**WHAT YOU ARE ASKED TO DO:** Please print every record below exactly as it appears.

**DATASET RECORDS:**

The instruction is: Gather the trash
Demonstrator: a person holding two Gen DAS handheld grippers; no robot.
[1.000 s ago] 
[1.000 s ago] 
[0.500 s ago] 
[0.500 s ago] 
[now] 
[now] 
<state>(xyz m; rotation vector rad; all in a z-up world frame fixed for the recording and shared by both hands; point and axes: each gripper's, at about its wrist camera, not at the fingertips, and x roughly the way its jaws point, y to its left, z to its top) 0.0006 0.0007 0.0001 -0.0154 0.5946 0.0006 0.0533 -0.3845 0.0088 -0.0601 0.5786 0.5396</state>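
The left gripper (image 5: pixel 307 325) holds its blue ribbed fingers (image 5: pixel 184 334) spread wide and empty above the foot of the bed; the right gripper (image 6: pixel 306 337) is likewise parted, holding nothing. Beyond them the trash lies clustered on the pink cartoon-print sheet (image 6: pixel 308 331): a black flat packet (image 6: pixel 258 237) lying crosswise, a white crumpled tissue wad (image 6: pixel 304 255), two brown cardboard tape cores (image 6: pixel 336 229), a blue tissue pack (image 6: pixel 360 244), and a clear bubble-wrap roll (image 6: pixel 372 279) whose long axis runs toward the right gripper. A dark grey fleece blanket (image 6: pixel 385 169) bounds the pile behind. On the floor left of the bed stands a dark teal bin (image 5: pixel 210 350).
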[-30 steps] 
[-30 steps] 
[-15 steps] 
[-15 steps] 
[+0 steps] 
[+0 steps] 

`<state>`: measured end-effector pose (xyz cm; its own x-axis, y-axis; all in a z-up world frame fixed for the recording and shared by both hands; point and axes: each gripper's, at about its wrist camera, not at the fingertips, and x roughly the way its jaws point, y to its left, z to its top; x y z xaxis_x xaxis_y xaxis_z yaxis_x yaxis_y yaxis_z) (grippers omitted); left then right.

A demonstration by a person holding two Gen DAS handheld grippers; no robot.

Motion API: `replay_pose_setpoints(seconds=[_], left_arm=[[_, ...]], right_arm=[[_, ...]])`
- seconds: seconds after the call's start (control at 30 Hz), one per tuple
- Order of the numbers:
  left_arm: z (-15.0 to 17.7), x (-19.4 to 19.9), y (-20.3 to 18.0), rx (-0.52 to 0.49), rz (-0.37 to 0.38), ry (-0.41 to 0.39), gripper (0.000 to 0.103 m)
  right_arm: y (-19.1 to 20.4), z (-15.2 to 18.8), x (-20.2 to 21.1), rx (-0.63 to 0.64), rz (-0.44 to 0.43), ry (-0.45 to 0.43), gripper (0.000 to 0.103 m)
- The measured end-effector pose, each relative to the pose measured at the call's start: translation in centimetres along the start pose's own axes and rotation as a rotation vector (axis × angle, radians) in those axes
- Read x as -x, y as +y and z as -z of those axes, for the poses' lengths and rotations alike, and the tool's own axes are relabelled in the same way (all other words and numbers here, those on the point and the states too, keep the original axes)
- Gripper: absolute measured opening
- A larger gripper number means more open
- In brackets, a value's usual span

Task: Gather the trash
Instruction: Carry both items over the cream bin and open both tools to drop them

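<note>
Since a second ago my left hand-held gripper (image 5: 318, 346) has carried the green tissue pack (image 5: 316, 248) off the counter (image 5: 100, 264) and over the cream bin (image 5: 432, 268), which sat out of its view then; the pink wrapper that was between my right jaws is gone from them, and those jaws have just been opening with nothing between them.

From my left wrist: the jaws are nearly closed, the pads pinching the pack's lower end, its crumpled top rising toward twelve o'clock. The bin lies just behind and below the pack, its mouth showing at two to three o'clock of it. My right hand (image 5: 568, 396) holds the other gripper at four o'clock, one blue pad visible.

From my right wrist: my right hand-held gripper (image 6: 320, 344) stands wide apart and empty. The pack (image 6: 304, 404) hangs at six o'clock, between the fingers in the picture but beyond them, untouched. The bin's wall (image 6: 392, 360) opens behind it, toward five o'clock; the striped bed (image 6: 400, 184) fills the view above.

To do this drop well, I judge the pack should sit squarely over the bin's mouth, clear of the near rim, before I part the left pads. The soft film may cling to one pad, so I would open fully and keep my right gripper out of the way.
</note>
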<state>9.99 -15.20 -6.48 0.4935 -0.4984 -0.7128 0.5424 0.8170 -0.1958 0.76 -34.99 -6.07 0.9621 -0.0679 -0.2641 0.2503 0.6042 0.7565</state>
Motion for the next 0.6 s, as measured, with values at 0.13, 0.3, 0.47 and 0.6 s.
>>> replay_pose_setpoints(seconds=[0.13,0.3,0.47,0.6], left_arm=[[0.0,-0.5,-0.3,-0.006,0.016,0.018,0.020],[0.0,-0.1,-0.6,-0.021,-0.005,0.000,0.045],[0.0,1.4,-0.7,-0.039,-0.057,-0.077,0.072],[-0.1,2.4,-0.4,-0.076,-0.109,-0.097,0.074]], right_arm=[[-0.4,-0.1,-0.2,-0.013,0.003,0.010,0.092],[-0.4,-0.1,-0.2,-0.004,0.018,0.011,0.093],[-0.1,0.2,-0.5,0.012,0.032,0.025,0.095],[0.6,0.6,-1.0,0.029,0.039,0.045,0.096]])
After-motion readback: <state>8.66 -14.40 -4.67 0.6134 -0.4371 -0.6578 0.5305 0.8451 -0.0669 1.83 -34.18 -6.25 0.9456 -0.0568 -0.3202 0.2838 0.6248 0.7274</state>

**SOLUTION TO THIS TASK:**
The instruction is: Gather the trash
Demonstrator: a person holding two Gen DAS handheld grippers; no robot.
[1.000 s ago] 
[1.000 s ago] 
[0.500 s ago] 
[0.500 s ago] 
[now] 
[now] 
<state>(xyz m; rotation vector rad; all in a z-up world frame fixed for the recording and shared by both hands; point and axes: each gripper's, at about its wrist camera, not at the fingertips, and x roughly the way its jaws point, y to its left, z to its top) 0.0006 0.0007 0.0001 -0.0154 0.5946 0.0006 0.0533 -0.3845 0.0088 -0.0601 0.5786 0.5396</state>
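The left gripper (image 5: pixel 307 325) holds its blue ribbed fingers (image 5: pixel 184 334) spread wide and empty above the foot of the bed; the right gripper (image 6: pixel 306 337) is likewise parted, holding nothing. Beyond them the trash lies clustered on the pink cartoon-print sheet (image 6: pixel 308 331): a black flat packet (image 6: pixel 258 237) lying crosswise, a white crumpled tissue wad (image 6: pixel 304 255), two brown cardboard tape cores (image 6: pixel 336 229), a blue tissue pack (image 6: pixel 360 244), and a clear bubble-wrap roll (image 6: pixel 372 279) whose long axis runs toward the right gripper. A dark grey fleece blanket (image 6: pixel 385 169) bounds the pile behind. On the floor left of the bed stands a dark teal bin (image 5: pixel 210 350).
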[-30 steps] 
[-30 steps] 
[-15 steps] 
[-15 steps] 
[+0 steps] 
[+0 steps] 

`<state>`: measured end-effector pose (xyz cm; its own x-axis, y-axis; all in a z-up world frame fixed for the recording and shared by both hands; point and axes: each gripper's, at about its wrist camera, not at the fingertips, and x roughly the way its jaws point, y to its left, z to its top; x y z xaxis_x xaxis_y xaxis_z yaxis_x yaxis_y yaxis_z) (grippers omitted); left then right.

A demonstration by a person holding two Gen DAS handheld grippers; no robot.

Motion API: `replay_pose_setpoints(seconds=[_], left_arm=[[_, ...]], right_arm=[[_, ...]])`
- seconds: seconds after the call's start (control at 30 Hz), one per tuple
- Order of the numbers:
  left_arm: z (-15.0 to 17.7), x (-19.4 to 19.9), y (-20.3 to 18.0), rx (-0.52 to 0.49), rz (-0.37 to 0.38), ry (-0.41 to 0.39), gripper (0.000 to 0.103 m)
  right_arm: y (-19.1 to 20.4), z (-15.2 to 18.8), x (-20.2 to 21.1), rx (-0.63 to 0.64), rz (-0.44 to 0.43), ry (-0.45 to 0.43), gripper (0.000 to 0.103 m)
- The measured end-effector pose, each relative to the pose measured at the call's start: translation in centimetres along the start pose's own axes and rotation as a rotation vector (axis × angle, radians) in those axes
- Read x as -x, y as +y and z as -z of those axes, for the poses' lengths and rotations alike, and the tool's own axes are relabelled in the same way (all other words and numbers here, those on the point and the states too, keep the original axes)
- Gripper: absolute measured opening
- A larger gripper number means more open
- In brackets, a value's usual span

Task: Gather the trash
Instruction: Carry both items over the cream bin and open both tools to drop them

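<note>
Since a second ago my left hand-held gripper (image 5: 318, 346) has carried the green tissue pack (image 5: 316, 248) off the counter (image 5: 100, 264) and over the cream bin (image 5: 432, 268), which sat out of its view then; the pink wrapper that was between my right jaws is gone from them, and those jaws have just been opening with nothing between them.

From my left wrist: the jaws are nearly closed, the pads pinching the pack's lower end, its crumpled top rising toward twelve o'clock. The bin lies just behind and below the pack, its mouth showing at two to three o'clock of it. My right hand (image 5: 568, 396) holds the other gripper at four o'clock, one blue pad visible.

From my right wrist: my right hand-held gripper (image 6: 320, 344) stands wide apart and empty. The pack (image 6: 304, 404) hangs at six o'clock, between the fingers in the picture but beyond them, untouched. The bin's wall (image 6: 392, 360) opens behind it, toward five o'clock; the striped bed (image 6: 400, 184) fills the view above.

To do this drop well, I judge the pack should sit squarely over the bin's mouth, clear of the near rim, before I part the left pads. The soft film may cling to one pad, so I would open fully and keep my right gripper out of the way.
</note>
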<state>9.99 -15.20 -6.48 0.4935 -0.4984 -0.7128 0.5424 0.8170 -0.1958 0.76 -34.99 -6.07 0.9621 -0.0679 -0.2641 0.2503 0.6042 0.7565</state>
Motion for the next 0.6 s, as measured, with values at 0.13, 0.3, 0.47 and 0.6 s.
>>> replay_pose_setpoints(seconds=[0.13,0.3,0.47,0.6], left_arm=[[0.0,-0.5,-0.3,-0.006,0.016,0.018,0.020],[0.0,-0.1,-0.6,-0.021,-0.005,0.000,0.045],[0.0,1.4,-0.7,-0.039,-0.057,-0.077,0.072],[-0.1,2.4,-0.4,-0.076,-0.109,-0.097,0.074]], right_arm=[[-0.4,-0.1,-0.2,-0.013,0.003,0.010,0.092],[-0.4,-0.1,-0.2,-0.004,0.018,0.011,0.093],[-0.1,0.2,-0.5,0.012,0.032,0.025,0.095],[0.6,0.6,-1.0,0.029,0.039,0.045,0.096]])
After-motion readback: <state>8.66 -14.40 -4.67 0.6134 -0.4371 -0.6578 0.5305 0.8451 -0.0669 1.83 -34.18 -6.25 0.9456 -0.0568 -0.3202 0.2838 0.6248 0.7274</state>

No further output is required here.